Japan’s city of Osaka brings new challenges to the eager traveller. It will have you laughing at karaoke bars and giggling at childish photo booths, as you digitally decorate your pictures with Hello Kitty stickers. You will compete with trendy Japanese schoolgirls for the best buys at Osaka’s huge fashion shopping malls – of which most cater to women. It remains a mystery as to where all the well-dressed Japanese men shop! In the bigger cities, youths and young adults are at the forefront of the fashion world with the season’s latest colours and designs. Teens will wear bedazzled Ugg boots, sparkly sweaters in pastel colours, paired with frilly socks and girly sandals. Pleated skirts and white platform sneakers are a hit, mixed with printed jumpers and collared shirts. Neutral greys and beiges, pale pinks, blues and lilacs are seemingly the most popular colour combinations to play with. Clad with sparkling, oversized jewellery and Chanel handbags, the women will walk the streets in tall stilettos, their faces sleek with whitening cream, their hair perfectly-curled and sitting obediently in place. The grace, beauty and natural ease of the Japanese women will make any Westerner feel like a giraffe wearing roller skates.

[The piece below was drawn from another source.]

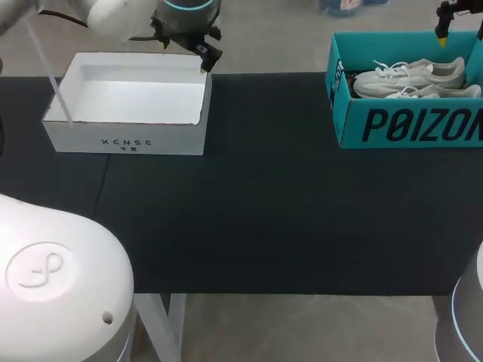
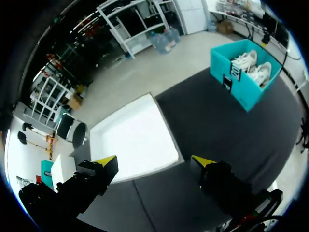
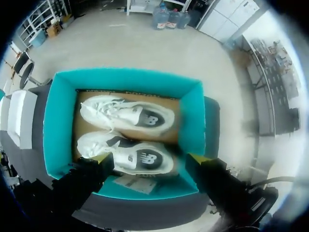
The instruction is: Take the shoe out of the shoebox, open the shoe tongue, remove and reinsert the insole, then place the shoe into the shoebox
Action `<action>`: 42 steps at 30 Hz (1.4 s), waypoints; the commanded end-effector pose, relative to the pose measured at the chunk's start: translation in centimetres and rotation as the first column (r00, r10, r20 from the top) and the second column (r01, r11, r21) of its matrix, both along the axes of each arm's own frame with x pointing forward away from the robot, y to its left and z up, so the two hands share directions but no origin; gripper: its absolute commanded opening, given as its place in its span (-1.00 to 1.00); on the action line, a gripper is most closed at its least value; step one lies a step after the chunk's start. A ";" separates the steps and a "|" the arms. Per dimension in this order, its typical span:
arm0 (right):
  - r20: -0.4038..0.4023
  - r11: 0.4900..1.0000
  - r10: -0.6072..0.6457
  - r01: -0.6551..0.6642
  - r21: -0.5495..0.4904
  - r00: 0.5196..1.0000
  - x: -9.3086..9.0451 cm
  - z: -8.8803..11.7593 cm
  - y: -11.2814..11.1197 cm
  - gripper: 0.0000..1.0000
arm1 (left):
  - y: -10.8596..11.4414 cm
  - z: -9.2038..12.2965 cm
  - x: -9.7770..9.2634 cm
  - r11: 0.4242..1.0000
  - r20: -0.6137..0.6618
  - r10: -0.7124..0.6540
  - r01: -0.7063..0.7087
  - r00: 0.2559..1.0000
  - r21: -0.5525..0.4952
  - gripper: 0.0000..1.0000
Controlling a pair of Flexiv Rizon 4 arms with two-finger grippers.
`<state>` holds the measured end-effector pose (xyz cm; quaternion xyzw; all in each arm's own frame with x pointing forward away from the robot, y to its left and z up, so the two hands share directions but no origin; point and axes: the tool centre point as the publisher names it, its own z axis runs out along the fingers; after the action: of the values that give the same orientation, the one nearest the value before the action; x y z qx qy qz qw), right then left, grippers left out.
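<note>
Since the right gripper (image 3: 148, 162) hangs wide open over the shoebox (image 1: 407, 124) at two o'clock, it's nearer. The near shoe (image 3: 128, 155) lies lengthwise, fingertip to fingertip.

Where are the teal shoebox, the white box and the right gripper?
teal shoebox (image 1: 407, 124): head view, on its printed front wall.
white box (image 1: 124, 142): head view, on its front wall.
right gripper (image 3: 149, 159): right wrist view, midway between its two yellow tips.
</note>
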<state>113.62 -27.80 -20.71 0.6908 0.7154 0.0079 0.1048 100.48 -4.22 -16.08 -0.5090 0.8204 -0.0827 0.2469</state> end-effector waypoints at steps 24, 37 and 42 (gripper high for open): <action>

Not surprisingly, the grace and beauty of Japanese women has long been prized. Japan’s Geisha culture has been a long-standing tradition since the Edo period (1603–1867). Traditionally presented with white faces, red lips and elaborate kimonos, Geisha serve the simple role of entertaining men. Whilst history explains that they were originally prostitutes, modern day Geisha are mere hostesses for male customers whose skills include classical music, dance, games and the art of conversation. Popular culture has romanticised the image of the Geisha; men today continue to seek out their services after work. Despite this, Geisha numbers are dwindling.

In the downtown Gion district of Kyoto you will watch modern-day Geisha nervously gather; skittish as they hurry to-and-from their training classes. Others are braver; posing for selfies with their Geisha friends along the many picturesque streets of Kyoto. Shuffling along gracefully in the elevated wooden thongs of their Geta, these women emanate feminine, well-educated sophistication. ‘Apprentice Geisha’ as they are known, are generally teenagers or young women who commit their lives to this world of elegant, high-class culture. They still live in traditional Geisha houses called okiya and embrace their teachings and way of life to become the quintessential hostess; elegant, respectful and classy. Such is the life of those in the karyūkai…or in other words ‘the flower and willow world’. 

 Japan is the perfect fusion of old and new – ancient traditions nestled beneath electrifying modern culture. This year, I was fortunate enough to experience it myself. I have travelled to many corners of the globe and can say without hesitation that not many places can invigorate and excite you, yet also relax and renew you like Japan can. It is the intoxicating blend of country and culture that makes Japan impossible to resist. Japan is to a traveller what a good red wine is to a Frenchman; something that draws you back time and time again, craving another taste.